Data items
○ ○ ○

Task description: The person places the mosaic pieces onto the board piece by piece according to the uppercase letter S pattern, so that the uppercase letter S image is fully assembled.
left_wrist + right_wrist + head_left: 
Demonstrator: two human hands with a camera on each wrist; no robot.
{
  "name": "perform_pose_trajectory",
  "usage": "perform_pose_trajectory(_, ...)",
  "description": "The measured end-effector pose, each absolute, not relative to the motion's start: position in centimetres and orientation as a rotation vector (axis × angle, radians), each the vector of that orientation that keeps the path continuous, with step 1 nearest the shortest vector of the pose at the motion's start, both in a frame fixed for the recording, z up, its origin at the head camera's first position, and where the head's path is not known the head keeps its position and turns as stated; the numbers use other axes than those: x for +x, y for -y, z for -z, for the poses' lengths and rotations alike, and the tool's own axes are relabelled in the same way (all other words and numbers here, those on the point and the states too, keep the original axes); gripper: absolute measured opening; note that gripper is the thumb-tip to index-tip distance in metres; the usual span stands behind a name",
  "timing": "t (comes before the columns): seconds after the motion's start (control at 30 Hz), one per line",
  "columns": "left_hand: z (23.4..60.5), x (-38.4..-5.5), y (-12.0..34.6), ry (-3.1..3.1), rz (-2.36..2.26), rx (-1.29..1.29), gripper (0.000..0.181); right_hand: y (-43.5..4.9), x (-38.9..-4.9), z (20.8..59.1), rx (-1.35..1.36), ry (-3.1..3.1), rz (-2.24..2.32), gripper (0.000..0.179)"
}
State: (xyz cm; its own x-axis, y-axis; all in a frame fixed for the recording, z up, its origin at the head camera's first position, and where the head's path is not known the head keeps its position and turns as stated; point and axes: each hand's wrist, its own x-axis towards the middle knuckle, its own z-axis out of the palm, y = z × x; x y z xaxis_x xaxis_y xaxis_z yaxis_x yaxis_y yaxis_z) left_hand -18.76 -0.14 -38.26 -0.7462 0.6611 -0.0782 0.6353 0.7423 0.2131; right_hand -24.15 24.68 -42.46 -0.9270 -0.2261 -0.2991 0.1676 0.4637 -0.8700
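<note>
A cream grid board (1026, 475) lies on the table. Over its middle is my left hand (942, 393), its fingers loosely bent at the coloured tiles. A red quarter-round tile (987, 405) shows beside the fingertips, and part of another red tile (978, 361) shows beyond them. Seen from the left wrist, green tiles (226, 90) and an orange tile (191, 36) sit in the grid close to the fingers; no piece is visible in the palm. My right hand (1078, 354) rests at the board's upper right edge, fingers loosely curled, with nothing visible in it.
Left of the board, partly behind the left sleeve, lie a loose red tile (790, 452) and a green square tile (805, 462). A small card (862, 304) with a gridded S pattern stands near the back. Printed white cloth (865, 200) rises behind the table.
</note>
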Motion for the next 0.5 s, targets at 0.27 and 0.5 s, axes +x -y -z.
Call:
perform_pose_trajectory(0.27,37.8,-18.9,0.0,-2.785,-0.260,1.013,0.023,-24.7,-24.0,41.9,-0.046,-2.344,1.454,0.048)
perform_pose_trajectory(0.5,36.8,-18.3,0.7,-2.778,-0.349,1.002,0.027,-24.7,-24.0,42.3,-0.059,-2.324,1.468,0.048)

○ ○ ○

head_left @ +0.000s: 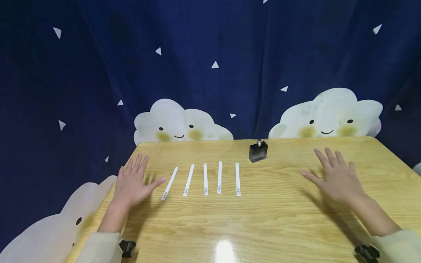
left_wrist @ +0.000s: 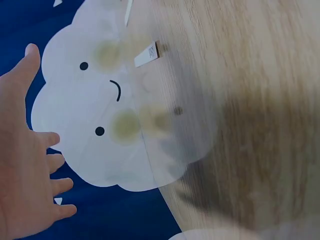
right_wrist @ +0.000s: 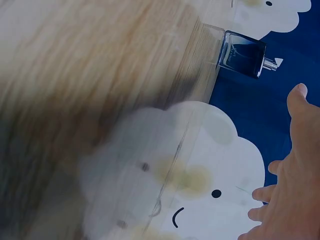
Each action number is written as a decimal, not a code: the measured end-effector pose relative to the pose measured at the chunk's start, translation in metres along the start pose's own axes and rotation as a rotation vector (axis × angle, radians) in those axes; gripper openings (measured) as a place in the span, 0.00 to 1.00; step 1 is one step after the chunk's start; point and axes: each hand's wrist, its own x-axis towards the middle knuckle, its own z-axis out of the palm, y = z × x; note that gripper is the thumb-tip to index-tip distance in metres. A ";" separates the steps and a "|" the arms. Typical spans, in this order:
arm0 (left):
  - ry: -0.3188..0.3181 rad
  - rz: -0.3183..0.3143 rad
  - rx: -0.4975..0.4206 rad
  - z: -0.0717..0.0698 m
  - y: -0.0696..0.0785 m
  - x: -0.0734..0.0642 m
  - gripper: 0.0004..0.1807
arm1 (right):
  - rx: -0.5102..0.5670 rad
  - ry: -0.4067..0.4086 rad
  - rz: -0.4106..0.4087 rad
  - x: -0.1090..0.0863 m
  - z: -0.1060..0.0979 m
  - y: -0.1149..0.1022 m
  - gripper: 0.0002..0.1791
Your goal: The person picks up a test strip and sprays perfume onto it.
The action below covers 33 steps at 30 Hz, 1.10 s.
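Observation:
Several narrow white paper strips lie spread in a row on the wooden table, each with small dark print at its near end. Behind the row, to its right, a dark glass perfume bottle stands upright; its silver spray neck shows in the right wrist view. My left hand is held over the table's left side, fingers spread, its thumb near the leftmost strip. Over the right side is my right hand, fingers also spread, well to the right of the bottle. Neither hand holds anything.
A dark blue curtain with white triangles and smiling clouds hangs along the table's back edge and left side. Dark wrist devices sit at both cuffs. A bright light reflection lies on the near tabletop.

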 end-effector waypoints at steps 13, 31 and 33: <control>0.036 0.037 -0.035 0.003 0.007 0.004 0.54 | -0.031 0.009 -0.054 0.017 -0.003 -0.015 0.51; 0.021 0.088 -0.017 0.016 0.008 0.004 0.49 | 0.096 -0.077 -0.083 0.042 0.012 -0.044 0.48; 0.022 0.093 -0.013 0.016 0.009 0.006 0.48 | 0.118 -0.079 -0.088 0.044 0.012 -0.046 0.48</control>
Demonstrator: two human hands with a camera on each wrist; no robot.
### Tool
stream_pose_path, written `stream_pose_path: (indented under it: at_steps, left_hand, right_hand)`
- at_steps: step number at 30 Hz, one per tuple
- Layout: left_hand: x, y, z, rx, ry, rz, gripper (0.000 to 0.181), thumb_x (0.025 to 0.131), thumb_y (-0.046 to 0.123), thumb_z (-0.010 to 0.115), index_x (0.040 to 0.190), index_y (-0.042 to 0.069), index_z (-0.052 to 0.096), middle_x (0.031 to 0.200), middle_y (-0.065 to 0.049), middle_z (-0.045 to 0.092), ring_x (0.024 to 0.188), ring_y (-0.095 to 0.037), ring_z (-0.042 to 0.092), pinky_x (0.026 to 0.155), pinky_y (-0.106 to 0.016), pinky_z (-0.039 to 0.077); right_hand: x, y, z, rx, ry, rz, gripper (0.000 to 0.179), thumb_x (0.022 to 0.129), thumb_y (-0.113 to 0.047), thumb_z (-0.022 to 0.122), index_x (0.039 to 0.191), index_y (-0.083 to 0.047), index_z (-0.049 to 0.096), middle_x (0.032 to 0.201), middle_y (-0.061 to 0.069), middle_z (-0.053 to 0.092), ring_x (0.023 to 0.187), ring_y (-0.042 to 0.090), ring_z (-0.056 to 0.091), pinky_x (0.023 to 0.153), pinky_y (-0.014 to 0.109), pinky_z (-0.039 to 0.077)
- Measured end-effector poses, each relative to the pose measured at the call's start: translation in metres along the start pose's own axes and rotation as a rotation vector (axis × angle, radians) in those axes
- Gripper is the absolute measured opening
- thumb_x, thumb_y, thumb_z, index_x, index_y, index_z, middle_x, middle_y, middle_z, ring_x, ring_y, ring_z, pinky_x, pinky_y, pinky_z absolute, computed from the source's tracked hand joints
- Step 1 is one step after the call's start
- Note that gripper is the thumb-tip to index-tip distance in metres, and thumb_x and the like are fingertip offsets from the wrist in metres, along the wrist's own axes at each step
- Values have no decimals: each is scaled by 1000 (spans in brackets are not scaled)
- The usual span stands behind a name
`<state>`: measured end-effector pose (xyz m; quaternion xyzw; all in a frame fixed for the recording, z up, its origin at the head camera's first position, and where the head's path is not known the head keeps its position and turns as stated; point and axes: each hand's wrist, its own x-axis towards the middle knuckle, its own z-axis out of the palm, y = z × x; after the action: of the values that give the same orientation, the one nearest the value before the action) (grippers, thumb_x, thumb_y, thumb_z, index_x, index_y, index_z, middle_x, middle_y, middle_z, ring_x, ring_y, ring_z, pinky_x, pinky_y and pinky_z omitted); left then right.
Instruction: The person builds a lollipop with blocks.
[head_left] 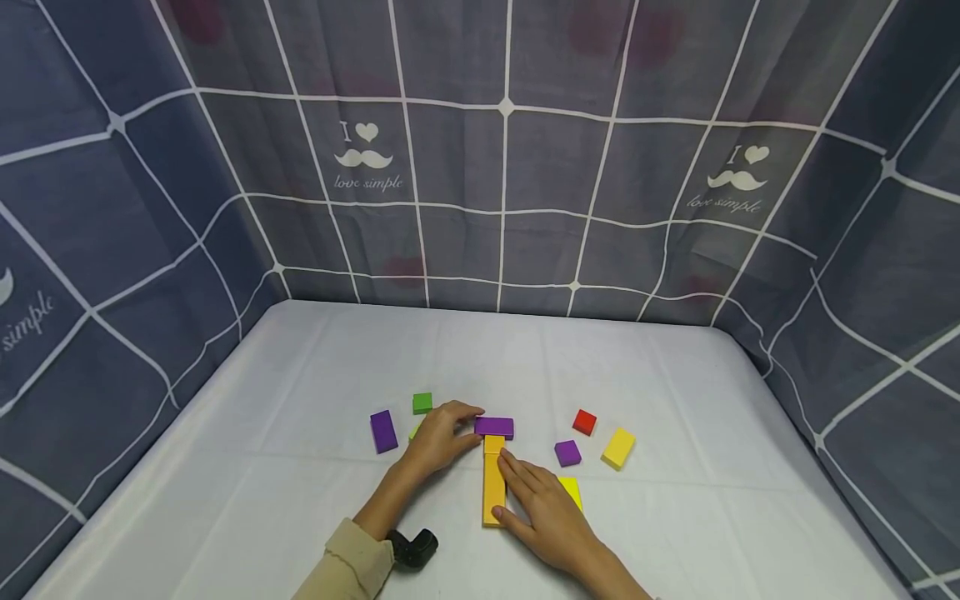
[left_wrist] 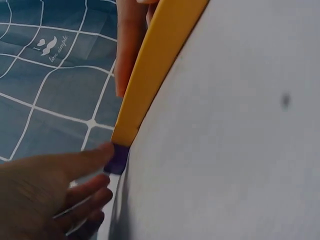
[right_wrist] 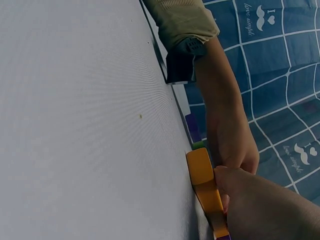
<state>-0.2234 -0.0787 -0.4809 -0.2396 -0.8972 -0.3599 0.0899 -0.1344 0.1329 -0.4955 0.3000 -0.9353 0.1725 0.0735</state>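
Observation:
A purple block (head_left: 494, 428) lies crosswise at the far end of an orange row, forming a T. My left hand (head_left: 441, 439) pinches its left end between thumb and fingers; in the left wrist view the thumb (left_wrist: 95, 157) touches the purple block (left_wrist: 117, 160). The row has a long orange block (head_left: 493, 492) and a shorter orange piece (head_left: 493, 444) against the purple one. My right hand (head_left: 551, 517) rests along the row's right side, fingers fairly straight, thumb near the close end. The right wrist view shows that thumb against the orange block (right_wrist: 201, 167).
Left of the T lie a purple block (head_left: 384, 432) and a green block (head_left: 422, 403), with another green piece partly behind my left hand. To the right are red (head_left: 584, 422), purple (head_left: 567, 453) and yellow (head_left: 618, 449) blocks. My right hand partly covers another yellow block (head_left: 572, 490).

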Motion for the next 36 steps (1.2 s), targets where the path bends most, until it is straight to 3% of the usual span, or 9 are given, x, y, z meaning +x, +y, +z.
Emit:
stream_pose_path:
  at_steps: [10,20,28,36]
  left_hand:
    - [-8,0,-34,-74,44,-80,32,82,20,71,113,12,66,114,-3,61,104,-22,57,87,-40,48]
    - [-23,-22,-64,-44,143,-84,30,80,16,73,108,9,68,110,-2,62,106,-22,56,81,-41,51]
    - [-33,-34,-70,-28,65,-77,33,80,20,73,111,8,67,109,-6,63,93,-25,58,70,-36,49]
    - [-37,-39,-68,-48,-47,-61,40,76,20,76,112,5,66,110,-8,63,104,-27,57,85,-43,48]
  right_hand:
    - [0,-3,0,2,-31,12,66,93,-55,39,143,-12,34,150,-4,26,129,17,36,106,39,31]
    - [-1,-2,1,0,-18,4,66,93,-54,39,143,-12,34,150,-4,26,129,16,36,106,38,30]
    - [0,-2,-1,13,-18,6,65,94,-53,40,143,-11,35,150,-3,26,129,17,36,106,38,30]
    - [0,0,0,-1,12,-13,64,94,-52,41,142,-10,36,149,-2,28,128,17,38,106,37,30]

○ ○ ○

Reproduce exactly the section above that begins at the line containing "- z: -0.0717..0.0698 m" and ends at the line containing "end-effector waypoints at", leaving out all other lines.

  - z: -0.0717..0.0698 m
  - y: -0.0696..0.0785 m
  - x: -0.0734..0.0642 m
  - gripper: 0.0004..0.1807
arm1 (right):
  - rx: -0.5102..0.5670 rad
  - ry: -0.4067..0.4086 rad
  - rz: -0.4106..0.4087 rad
  - x: -0.1090..0.0863 m
  - z: -0.1060..0.0979 m
  - y: -0.1149..0.1022 m
  - gripper: 0.0002..0.1791
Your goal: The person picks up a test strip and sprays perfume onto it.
The action below covers 33 steps at 30 Hz, 1.10 s.
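Observation:
Several narrow white paper strips lie spread in a row on the wooden table, each with small dark print at its near end. Behind the row, to its right, a dark glass perfume bottle stands upright; its silver spray neck shows in the right wrist view. My left hand is held over the table's left side, fingers spread, its thumb near the leftmost strip. Over the right side is my right hand, fingers also spread, well to the right of the bottle. Neither hand holds anything.
A dark blue curtain with white triangles and smiling clouds hangs along the table's back edge and left side. Dark wrist devices sit at both cuffs. A bright light reflection lies on the near tabletop.
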
 end-effector waypoints at steps 13, 31 and 33: <control>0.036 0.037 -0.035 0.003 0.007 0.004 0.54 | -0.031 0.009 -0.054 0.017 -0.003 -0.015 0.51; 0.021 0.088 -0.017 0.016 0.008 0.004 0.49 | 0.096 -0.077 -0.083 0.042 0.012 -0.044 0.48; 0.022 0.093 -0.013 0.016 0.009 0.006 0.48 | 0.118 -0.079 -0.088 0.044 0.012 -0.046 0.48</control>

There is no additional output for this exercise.